Pero hay que decirlo, ese acuerdo también tiene un alto costo político que alguien deberá pagar. Y aquí el gran perdedor es el presidente Funes, porque hasta la semana todavía era visto como un funcionario que no prestaba a este tipo de arreglos, al menos no tan burdos y evidentes. Basta con revisar las columnas de opinión, las redes sociales y los pronunciamientos que se suscriben desde la sociedad civil para comprobar cuánto rechazo e indignación ha provocado esta medida. Y buena parte de la condena va contra el presidente por haberla aprobado. Por supuesto que esta mancha también alcanza a los partidos políticos, pero en este caso es solo una pinta más al tigre.

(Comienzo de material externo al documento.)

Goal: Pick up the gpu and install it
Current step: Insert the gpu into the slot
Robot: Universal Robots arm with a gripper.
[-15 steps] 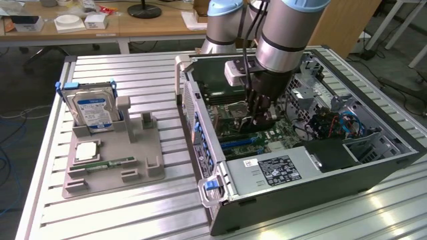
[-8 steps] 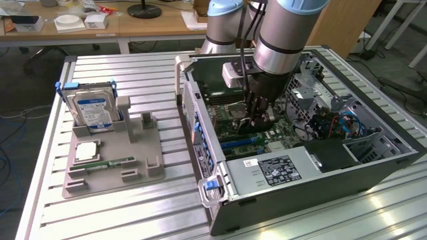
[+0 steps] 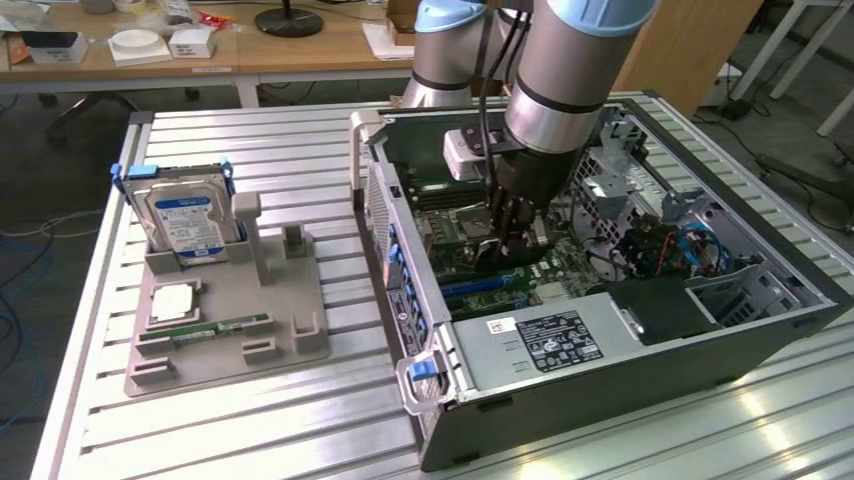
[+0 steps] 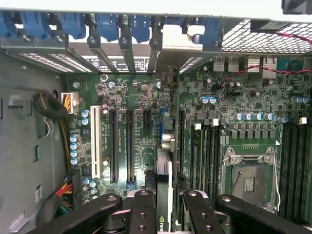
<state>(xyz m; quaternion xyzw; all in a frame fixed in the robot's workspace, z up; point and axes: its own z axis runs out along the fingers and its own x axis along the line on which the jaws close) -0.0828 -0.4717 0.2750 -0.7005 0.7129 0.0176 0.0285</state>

Si algo de positivo hay en este penoso asunto es la manifiesta voluntad de la sociedad civil y de la ciudadanía de exigir cambios, y de dignificar la política, poniéndola al servicio de toda la población y no de grupos enquistados en el aparato político. Hay una forma sencilla y madura para salir del paso: la derogación del decreto 743. Hacerlo sería reconocer un error, y por lo tanto evidenciaría madurez política. Inmediatamente después, los tres órganos del Estado deberían iniciar un diálogo orientado al irrestricto respeto a la Constitución, a la discusión de los temas que podrían afectar la institucionalidad del país, a fin de evitar episodios como el que estamos viviendo. Soplan nuevos vientos que obligan a los capitanes de los barcos políticos a tomar medidas; se colocan en contra de ellos con el peligro de ir contra corriente e incluso naufragar, o se atreven a aprovecharlos y de paso explorar rutas que nos lleven a nuevos puertos mejores.